Trophy hunting not only hampers conservation efforts and generates minimal economic benefits, but also raises ethical and animal welfare concerns. Shooting animals for fun simply to obtain a trophy as a status symbol is ethically unjustifiable, disregards their intrinsic value by reducing them to commodities, and puts a price tag on death reflecting the amount foreign hunters are willing to pay for the kill. Moreover, trophy hunters frequently employ and incentivize hunting methods that increase the suffering of the animal, such as the use of bows and arrows, muzzleloaders, handguns or dogs chasing animals for hours to exhaustion.

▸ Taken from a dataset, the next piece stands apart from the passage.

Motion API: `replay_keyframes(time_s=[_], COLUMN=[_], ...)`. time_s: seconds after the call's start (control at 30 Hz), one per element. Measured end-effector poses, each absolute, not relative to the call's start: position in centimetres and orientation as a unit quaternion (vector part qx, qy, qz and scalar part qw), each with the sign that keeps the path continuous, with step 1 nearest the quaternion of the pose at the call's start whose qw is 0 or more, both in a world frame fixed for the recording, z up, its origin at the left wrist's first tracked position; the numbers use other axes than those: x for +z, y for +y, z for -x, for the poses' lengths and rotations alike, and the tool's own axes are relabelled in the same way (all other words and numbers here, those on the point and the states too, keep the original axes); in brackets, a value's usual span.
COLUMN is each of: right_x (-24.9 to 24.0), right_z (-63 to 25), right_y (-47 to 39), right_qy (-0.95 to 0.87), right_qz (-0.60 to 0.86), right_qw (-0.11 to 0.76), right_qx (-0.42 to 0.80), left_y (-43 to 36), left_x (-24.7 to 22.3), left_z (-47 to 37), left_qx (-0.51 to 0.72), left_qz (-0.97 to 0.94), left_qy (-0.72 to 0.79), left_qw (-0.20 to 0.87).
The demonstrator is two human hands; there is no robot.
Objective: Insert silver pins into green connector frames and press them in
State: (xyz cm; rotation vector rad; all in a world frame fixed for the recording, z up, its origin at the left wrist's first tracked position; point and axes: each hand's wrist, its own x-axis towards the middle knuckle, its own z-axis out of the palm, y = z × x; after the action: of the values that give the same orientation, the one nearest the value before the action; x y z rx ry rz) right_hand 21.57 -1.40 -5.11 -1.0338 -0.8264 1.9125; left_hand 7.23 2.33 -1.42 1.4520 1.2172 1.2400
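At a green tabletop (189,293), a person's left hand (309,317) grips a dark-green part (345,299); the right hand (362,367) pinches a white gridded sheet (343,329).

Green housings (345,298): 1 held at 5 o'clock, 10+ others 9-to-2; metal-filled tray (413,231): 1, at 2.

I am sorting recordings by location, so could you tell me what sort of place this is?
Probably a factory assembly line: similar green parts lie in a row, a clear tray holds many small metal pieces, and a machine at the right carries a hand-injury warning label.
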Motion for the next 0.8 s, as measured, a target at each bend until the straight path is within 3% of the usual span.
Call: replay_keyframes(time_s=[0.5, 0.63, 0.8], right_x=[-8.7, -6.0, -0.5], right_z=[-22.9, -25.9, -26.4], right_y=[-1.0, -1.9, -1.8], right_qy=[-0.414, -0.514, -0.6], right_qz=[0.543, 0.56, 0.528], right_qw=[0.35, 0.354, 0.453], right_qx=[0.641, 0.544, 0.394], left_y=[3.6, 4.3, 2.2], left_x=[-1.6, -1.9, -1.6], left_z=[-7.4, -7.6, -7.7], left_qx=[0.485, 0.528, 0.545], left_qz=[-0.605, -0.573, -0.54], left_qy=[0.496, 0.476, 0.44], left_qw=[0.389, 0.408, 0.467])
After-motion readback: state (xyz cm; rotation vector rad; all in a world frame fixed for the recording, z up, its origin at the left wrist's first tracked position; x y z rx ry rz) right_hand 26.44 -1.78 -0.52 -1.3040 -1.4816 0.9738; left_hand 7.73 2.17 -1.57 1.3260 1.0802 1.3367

Joanna Swabe, PhD, senior director of public affairs at Humane Society International/Europe, said: “Economic benefit – which is minimal at best in the trophy hunting industry – is no excuse to allow the inhumane killing of animals for entertainment or to make up for the often irreversible biological and ecological damages it causes to protected species when there are alternative, more lucrative revenue streams available for development and conservation efforts. As the largest importers of hunting trophies in the world, the US and EU have a moral obligation to stop contributing to this harmful industry through hunting trophy imports and to institute policies that support ethical forms of foreign aid, tourism and industry.”
Around the globe the citizens clearly and eloquently oppose trophy hunting and the import of body parts of killed animals thus hunting trophies. Surveys in the European Union, Switzerland and the U.S. confirm that between 75% and 96% of respondents oppose trophy hunting as such and deriving activities. The absolute majority of the Europeans stand for import bans for trophies.
According to the surveys In South Africa, the major African exporter of hunting trophies of protected species, a majority of 64% respondents disapproves of trophy hunting. “With the unethical practice of trophy hunting harming species conservation and the economy for decades, a policy shift is long overdue. Together, with a united voice of 137 NGOs from all around the world, we call on governments to take responsibility for the protection of species and biodiversity–and to ban the import of hunting trophies.” Reineke Hameleers, CEO of Eurogroup for Animals, concluded.